For both age groups, the highest rate of travel occurred in the year 2000 after a rise in the 1990s. However, the minority group experienced significant declines during the Dotcom Recession and the Great Recession. And, despite increases in travel in the 2010s, travel rates for those aged 20 to 49 remain below their 2000 peak. On the other hand, in those 50-59 years, the decline in travel during the recession was very small. And they recovered almost all the way to their 2000 peak.

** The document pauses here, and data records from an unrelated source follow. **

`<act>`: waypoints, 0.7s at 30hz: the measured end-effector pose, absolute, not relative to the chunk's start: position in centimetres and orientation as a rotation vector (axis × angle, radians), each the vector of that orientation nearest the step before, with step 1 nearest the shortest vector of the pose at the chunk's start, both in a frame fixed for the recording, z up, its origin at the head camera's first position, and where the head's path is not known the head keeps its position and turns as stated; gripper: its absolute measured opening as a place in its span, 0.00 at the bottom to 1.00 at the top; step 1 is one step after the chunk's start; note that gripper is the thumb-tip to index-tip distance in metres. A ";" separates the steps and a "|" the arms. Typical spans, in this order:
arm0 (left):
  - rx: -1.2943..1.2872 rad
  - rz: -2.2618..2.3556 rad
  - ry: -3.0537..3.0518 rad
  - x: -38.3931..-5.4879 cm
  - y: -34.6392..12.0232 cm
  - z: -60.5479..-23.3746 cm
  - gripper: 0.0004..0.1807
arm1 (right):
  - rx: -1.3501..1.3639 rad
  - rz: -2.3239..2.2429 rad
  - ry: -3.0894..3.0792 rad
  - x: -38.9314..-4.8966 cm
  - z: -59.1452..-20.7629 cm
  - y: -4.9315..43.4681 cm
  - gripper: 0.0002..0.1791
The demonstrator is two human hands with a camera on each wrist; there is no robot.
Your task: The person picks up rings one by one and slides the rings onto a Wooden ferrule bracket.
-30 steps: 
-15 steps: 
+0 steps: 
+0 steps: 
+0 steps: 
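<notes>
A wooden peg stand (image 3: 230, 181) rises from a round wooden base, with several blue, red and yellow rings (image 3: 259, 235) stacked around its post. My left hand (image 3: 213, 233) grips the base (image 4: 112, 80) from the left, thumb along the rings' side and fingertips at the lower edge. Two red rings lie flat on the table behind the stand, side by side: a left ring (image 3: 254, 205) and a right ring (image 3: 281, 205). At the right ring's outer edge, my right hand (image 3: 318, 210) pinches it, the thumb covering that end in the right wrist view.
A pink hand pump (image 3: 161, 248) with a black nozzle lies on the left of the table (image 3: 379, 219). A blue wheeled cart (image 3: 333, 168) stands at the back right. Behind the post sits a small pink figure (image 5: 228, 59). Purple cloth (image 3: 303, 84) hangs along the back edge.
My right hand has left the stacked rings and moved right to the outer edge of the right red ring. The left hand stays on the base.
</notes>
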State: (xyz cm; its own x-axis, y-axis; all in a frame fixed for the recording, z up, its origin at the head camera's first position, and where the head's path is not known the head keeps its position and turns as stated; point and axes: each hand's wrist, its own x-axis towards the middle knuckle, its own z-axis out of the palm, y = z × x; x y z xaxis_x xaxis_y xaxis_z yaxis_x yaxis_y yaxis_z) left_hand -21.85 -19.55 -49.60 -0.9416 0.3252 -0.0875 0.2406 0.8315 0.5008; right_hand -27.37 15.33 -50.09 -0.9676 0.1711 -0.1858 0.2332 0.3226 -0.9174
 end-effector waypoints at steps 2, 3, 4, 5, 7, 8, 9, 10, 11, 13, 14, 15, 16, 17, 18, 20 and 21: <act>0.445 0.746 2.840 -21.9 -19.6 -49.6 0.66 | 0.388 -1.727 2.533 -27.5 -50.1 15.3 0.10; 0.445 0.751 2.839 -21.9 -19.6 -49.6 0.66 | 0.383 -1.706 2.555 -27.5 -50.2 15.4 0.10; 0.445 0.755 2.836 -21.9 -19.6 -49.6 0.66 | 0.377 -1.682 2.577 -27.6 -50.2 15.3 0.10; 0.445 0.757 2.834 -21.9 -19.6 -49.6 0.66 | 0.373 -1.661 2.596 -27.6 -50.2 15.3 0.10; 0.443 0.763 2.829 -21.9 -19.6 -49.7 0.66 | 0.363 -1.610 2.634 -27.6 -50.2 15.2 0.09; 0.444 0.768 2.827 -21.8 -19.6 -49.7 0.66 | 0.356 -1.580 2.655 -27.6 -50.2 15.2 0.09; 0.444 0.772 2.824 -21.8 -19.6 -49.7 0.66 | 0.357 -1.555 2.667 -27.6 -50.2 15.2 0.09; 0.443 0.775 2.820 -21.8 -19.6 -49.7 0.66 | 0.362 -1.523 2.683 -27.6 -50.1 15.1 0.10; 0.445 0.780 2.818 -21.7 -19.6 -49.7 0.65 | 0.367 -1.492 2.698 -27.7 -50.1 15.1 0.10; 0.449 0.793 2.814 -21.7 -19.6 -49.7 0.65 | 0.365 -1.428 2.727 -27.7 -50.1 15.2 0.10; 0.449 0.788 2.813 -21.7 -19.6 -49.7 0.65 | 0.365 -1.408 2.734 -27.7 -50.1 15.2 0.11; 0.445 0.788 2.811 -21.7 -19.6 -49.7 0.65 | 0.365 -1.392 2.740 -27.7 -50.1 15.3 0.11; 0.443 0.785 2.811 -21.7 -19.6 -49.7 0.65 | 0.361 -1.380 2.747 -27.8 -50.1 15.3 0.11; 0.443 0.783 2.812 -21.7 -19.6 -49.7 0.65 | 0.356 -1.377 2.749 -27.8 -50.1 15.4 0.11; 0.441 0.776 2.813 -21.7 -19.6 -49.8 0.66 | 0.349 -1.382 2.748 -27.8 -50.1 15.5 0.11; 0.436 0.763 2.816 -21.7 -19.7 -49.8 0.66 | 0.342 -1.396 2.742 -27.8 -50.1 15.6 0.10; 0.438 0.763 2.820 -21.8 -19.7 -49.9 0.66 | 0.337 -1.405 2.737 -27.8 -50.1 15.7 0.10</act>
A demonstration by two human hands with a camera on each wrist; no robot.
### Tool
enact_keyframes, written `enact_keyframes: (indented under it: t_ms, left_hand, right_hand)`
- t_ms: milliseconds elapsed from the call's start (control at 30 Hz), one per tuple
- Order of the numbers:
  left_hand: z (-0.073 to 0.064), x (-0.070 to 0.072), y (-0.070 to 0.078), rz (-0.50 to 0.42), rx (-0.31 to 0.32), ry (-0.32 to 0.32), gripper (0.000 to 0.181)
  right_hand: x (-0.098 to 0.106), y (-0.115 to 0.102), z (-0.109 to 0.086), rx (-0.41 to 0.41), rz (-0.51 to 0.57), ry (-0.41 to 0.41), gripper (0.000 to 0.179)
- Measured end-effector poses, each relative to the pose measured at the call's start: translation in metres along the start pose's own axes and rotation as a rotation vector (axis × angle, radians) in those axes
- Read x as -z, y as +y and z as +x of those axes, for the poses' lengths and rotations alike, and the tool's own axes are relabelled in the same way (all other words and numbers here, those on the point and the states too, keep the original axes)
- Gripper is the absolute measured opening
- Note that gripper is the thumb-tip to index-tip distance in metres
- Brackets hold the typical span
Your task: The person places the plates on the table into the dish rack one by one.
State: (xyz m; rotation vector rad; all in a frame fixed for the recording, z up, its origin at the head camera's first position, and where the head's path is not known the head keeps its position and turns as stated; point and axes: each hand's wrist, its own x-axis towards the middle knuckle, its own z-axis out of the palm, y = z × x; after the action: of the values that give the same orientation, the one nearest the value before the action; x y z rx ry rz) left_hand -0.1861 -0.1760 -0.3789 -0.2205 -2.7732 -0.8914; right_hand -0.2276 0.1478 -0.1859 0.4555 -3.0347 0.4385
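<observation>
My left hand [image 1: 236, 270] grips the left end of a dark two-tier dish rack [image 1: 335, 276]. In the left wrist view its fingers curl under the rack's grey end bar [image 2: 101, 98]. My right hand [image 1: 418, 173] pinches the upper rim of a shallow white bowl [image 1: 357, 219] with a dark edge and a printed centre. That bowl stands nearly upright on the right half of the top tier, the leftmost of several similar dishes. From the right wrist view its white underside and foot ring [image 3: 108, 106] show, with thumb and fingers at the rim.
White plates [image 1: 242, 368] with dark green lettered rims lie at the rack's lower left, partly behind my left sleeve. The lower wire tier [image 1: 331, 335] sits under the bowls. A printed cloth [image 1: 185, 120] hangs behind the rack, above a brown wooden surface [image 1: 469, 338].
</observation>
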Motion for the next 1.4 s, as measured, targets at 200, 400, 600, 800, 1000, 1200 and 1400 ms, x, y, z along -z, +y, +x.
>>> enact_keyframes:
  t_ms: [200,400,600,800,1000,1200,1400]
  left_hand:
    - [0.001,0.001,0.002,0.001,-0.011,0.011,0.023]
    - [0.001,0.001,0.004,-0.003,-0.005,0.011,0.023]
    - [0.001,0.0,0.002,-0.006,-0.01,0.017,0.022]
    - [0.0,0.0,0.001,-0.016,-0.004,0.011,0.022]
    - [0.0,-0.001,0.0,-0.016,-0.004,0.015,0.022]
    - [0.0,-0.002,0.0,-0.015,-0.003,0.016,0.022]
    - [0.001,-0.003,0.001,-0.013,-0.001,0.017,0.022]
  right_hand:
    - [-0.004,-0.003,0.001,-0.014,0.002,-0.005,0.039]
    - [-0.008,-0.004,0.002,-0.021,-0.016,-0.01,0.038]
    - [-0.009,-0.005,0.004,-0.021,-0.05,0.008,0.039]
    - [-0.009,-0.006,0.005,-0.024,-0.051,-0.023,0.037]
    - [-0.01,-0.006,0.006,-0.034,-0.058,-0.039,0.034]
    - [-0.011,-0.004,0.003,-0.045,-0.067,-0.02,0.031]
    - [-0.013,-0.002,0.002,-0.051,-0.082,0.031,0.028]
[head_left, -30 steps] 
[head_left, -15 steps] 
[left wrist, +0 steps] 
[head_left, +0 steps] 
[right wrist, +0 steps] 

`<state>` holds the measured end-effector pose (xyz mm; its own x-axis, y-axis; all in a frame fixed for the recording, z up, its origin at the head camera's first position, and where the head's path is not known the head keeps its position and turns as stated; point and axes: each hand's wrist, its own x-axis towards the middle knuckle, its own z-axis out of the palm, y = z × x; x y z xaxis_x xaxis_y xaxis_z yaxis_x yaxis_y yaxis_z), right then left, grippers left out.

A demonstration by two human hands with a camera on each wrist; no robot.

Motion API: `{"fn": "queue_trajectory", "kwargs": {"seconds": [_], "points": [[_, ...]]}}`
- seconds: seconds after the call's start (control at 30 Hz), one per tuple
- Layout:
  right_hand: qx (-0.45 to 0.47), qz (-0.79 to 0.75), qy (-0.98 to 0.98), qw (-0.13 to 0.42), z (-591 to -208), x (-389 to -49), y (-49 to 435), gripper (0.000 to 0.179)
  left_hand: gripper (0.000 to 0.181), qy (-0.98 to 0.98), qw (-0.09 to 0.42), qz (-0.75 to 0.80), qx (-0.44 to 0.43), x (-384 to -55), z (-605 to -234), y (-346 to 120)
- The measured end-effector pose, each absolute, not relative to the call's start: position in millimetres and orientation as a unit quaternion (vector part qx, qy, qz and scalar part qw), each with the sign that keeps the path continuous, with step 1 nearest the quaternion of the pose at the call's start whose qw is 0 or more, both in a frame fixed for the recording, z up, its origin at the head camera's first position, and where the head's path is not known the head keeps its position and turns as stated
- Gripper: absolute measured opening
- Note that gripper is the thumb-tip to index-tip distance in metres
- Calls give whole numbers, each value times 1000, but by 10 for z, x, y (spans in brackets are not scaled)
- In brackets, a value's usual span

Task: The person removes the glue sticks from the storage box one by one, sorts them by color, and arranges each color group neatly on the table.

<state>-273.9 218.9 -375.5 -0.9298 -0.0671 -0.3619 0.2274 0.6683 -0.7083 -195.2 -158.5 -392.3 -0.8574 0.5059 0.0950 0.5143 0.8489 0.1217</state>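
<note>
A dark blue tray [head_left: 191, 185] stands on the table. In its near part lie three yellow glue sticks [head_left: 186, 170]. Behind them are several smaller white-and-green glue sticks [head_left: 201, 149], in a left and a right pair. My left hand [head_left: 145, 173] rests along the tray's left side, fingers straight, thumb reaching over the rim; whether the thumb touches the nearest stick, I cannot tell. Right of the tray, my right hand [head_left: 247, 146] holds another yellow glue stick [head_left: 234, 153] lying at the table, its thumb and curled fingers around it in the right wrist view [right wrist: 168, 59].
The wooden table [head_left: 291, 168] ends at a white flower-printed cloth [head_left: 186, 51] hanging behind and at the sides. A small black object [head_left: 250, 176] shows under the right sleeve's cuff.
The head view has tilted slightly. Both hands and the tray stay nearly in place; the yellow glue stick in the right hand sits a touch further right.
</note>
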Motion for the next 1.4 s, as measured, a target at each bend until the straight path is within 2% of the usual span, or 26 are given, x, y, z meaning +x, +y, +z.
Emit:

Therefore, older workers seem to have stopped the downward trend. Or, at least they have for now. As I mentioned in a recent post, job market measures have been all over the place. The two measures most closely associated with mobility — job openings and layoffs — have fallen sharply from their post-pandemic highs. And unemployment has risen from a post-pandemic slump – in February it rose to 4.4 percent as the US suddenly lost jobs. Given the relationship between labor market weakness and mobility shown in the figure above, one wonders whether job changes may be ready to slow down and how older workers will be affected. It’s something I’ll be watching closely in the coming year, given its far-reaching implications for younger and older workers.